Task directions: Copy, from the material below, each line that contains the word "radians".

The data:
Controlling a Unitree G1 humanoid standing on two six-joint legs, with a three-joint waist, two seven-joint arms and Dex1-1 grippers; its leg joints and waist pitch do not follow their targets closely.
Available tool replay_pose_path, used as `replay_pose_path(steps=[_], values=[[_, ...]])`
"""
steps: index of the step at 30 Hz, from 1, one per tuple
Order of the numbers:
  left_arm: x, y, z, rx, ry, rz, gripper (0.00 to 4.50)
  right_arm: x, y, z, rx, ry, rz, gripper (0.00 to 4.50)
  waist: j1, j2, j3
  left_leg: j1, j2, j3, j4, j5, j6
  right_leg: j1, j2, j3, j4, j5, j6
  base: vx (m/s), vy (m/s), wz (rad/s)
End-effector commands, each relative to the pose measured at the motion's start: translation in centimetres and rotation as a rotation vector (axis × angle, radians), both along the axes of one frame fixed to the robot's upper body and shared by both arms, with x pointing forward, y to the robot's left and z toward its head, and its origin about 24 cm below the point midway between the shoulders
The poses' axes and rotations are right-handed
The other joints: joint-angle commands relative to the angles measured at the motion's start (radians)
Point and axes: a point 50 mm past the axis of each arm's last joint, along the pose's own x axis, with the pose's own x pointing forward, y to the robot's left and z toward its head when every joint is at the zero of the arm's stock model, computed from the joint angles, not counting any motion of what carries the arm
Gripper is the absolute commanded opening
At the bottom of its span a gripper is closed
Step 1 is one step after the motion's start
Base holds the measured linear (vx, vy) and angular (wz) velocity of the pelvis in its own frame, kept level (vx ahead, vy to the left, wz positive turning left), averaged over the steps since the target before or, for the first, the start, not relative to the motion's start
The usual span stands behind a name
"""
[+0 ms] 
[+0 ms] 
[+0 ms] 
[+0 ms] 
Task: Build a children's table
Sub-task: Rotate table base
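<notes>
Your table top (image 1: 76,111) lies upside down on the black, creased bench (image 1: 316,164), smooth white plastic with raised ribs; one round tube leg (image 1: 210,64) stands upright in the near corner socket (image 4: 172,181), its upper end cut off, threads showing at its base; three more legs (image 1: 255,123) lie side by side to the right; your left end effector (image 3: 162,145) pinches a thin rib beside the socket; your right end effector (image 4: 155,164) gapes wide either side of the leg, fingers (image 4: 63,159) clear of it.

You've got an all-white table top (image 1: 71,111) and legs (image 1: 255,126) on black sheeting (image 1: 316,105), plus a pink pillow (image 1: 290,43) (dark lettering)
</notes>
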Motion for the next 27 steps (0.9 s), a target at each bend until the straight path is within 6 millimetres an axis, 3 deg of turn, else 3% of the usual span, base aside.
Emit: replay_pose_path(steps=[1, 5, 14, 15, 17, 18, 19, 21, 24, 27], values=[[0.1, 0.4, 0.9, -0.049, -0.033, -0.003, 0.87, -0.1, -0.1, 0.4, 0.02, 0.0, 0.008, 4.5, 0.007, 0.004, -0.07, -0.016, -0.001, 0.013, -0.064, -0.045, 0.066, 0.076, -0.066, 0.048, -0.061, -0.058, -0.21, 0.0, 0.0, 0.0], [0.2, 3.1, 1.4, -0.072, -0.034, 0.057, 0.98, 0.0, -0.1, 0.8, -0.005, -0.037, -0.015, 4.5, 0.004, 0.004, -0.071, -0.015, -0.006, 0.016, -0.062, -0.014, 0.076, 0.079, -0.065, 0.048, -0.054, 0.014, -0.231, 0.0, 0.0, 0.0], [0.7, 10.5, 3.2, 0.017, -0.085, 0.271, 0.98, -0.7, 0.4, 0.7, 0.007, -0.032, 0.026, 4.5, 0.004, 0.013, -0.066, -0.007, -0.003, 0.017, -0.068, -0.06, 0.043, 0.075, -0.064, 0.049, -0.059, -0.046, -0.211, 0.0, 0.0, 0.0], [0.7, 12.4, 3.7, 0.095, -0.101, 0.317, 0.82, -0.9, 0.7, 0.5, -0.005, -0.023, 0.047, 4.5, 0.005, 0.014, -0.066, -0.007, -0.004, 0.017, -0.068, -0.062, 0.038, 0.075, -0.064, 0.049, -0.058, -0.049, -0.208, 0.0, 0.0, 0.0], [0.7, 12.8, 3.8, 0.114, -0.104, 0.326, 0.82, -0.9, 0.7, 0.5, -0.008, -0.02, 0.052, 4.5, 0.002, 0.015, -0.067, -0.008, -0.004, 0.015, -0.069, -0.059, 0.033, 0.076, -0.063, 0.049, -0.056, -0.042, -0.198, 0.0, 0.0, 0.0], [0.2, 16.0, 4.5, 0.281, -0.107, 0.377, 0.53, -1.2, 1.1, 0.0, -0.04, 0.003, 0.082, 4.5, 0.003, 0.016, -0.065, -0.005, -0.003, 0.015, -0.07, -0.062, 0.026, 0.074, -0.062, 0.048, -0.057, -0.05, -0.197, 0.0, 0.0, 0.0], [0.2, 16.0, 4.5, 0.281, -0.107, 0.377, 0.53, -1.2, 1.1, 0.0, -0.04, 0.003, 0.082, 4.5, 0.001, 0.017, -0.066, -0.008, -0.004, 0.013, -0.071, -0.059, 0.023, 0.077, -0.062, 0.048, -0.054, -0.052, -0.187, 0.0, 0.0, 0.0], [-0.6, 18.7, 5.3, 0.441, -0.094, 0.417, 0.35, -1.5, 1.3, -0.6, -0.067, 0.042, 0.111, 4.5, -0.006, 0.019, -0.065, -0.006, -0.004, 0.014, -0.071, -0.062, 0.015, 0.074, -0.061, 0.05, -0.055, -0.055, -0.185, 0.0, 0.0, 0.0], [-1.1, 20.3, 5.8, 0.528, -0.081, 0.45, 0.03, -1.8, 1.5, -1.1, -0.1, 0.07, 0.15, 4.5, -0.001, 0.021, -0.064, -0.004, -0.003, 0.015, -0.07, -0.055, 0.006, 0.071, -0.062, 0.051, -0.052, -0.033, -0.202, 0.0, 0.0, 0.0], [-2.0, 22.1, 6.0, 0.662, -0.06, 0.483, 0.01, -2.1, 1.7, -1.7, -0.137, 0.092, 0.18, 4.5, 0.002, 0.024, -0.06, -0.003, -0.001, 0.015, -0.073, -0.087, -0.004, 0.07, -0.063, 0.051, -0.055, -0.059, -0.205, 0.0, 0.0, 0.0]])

Solution for this exercise:
End-effector commands, each relative to the pose measured at the motion's start: translation in centimetres and rotation as a rotation vector (axis × angle, radians), both along the axes of one frame fixed to the robot's upper body and shared by both arms, with x pointing forward, y to the robot's left and z toward its head, and its origin about 24 cm below the point midway between the shoulders
The other joints: joint-angle commands relative to the angles measured at the motion's start (radians)

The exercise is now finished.